» Exercise instructions
In the listing below, how many lines include "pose"? Give the number and no other text.

%%

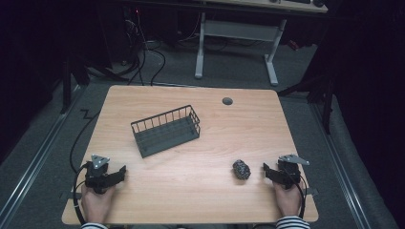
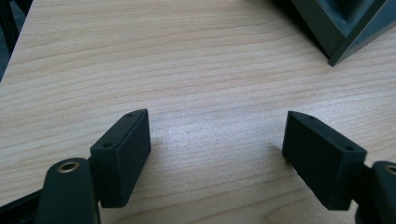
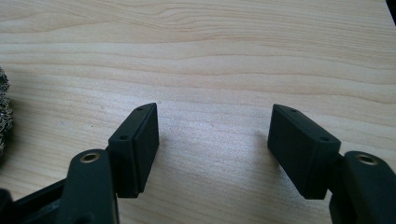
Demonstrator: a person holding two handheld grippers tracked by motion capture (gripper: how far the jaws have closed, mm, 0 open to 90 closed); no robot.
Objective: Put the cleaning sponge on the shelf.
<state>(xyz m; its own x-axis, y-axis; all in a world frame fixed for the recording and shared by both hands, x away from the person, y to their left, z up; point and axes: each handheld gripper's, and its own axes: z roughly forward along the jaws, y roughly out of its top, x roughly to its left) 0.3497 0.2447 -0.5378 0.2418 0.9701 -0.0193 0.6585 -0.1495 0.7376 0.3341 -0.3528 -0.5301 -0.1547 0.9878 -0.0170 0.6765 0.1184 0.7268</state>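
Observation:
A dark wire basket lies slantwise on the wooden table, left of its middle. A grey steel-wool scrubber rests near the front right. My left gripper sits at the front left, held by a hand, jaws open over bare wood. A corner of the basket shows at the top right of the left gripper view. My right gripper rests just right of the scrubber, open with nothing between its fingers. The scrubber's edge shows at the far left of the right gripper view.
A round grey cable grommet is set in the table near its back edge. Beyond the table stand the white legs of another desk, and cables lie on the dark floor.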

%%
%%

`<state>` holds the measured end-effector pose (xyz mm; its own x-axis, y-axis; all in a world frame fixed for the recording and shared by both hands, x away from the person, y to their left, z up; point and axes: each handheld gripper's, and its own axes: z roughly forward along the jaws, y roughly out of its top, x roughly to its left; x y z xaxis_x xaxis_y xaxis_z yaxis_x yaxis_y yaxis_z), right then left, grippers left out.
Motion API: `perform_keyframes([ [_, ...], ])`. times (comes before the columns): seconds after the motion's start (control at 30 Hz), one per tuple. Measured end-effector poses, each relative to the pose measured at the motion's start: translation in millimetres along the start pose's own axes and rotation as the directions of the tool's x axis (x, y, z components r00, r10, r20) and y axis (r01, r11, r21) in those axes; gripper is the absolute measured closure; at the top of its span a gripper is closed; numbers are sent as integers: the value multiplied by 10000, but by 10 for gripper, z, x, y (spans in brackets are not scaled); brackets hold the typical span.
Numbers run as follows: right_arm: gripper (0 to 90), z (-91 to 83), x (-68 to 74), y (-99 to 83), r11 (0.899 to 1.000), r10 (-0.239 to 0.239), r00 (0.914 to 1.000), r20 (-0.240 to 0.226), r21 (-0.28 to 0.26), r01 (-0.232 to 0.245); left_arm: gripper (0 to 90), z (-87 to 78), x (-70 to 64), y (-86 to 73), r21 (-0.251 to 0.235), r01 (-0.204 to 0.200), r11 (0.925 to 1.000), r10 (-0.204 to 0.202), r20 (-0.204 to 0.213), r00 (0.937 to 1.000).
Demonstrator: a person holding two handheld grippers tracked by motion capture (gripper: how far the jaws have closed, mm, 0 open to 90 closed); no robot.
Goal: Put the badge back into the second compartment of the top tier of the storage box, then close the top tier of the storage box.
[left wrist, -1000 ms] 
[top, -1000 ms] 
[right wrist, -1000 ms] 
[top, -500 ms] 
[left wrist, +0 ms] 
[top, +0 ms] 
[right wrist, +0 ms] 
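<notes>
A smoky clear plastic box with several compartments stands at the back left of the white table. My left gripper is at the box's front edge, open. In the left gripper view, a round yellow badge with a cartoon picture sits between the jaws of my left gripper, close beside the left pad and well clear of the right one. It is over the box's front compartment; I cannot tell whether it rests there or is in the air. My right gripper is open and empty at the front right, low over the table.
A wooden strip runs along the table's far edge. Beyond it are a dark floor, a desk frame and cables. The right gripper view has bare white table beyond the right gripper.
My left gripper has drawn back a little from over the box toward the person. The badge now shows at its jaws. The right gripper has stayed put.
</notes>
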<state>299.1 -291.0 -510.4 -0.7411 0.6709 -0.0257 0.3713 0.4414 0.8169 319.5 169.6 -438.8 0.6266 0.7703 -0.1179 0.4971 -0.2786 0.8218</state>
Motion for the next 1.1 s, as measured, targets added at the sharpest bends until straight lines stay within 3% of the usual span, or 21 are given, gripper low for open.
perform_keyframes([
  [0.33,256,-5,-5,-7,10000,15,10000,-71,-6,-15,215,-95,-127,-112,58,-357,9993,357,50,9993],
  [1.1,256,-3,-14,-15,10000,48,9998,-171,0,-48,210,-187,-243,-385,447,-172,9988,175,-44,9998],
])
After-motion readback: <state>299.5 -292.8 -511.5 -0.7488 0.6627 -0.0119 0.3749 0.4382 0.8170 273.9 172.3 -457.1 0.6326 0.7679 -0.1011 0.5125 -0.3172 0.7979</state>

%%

» Written solution
2